Franklin Carmichael was a Canadian artist who also worked as a designer and illustrator of advertising prospects, periodicals and books. As to painting, he became well-known due to his landscapes of Ontario areas which he produced in oil, charcoal and watercolours. He was among the founders of the Group of Seven.
Background
Franklin Carmichael was born on May 4, 1890, in Orillia, Ontario, Canada. He was a son of David Graham Carmichael, a maker of horse-drawn carriages, and Susannah Eleanor Smith.
Franklin revealed his artistic abilities at the early age. To develop his talents, his mother enrolled him in the music and art classes.
Education
At the age of twenty-one, Franklin Carmichael became an apprentice in the field of commercial art at the Grip Limited advertising agency in Toronto. It was there that he got acquainted with his future colleagues Tom Thomson, Arthur Lismer, James Edward Hervey MacDonald and Frederick Varley.
Carmichael combined his apprenticeship with the night classes at the Ontario College of Art (currently Ontario College of Art and Design University) and Toronto Technical School. At the first institution, among his teachers were such notable painters as William Cruickshank and George Reid. At the Technical School, Carmichael received some lessons from the muralist and interior decorator, a German artist Gustav Hahn who had brought Art Nouveau to Canada.

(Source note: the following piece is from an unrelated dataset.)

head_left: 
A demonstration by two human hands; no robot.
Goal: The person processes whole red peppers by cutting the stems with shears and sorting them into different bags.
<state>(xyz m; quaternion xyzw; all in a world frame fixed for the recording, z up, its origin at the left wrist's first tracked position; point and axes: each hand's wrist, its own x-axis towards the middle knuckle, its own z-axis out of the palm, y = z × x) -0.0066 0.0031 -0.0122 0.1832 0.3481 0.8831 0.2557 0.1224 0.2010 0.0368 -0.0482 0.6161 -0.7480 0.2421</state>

From 1913 to 1914, the painter pursued his training at the Academie Royale des Beaux-Arts (Royal Academy of Fine Arts) in Antwerp, Belgium. At the outbreak of the First World War, Franklin Carmichael came back to his native Canada.
Franklin Carmichael started his professional career at his father’s carriage making shop where he developed his painting skills by decorating the carriages.
In the middle 1910s, along with his friends and colleagues Lawren Harris, A. Y. Jackson, Frank Johnston, Arthur Lismer, J. E. H. MacDonald and Frederick Varley, Carmichael went on to the expeditions during which the artists sketched Canadian landscapes.
In 1914, Franklin Carmichael shared the Studio Building, the gathering place for the Ontario artists, with Tom Tompson who had a great influence on the young painter.
Six years later, Carmichael along with his above-mentioned colleagues formed the famous Group of Seven and became its youngest member. Since that time, Carmichael had regularly presented his artworks at the Group exhibitions till its dissolution in 1933.
At the beginning of the 1920s, in 1922, the painter became an employee, perhaps a head designer at the printmaking company Sampson-Matthews directed by J.E. Sampson. While at the firm, Carmichael worked on the promotional brochures, adverts for newspapers and magazines as well as on the illustrations of various periodicals, such as for Maclean's magazine in 1928.
In 1925, along with the painters Alfred Joseph Casson and Frederik Henry Brigden, Carmichael founded other artistic group dubbed the Canadian Society for Painters in Watercolour. From 1932, he had presided the organization for two years.
The same year, Carmichael abandoned his commercial artistic activity and was named a chairman of the Graphic Design and Commercial Art Department the Ontario College of Art. Combining the post with teaching activity, he had held it for thirteen years.
The next year of the assignment, the painter established one more artistic group, this time called the Canadian Group of Painters among the members of which were some of his former colleagues from the Group of Seven.
Since the beginning of the next decade, Franklin Carmichael returned to his illustrations. He was a head of the typography, illustrated a book by Grace Campbell called Thorn-Apple Tree among other writings of Canadian publishers and authors, and had produced a lot of wood engravings and linocuts till the end of his life.
Within the Group of Seven, some members of which shared concepts of the religious movement called theosophy, Franklin Carmichael also adopted one of its principles – visualize the spiritual value.
Quotations:
"It is imperative that the artist reveals through the medium in which he is happiest, what he sees, thinks and feels about his surroundings."
"A landscape clean and crisp in form and colour, rich in inspiration is all that an artist could wish for, begging to be used, and full of inherent possibilities..."
"We have everything out of which to build ideas and traditions, to fail to make use of them would simply be throwing away a priceless heritage of spirit and material."
"These different things – repose, dignity, movement, energy, grace, rhythm – are part of our very life and make-up. They represent the pattern of our material life and they are the material/structure on which we build designs."
Membership
Group of Seven
,
Canada
April, 1920
Canadian Group of Painters
,
Canada
1933
Royal Canadian Academy of Arts
,
Canada
Connections
Franklin Carmichael married Ada Lillian Went in 1915. The couple had one daughter who was named Mary Franklin Mastin (nee Carmichael).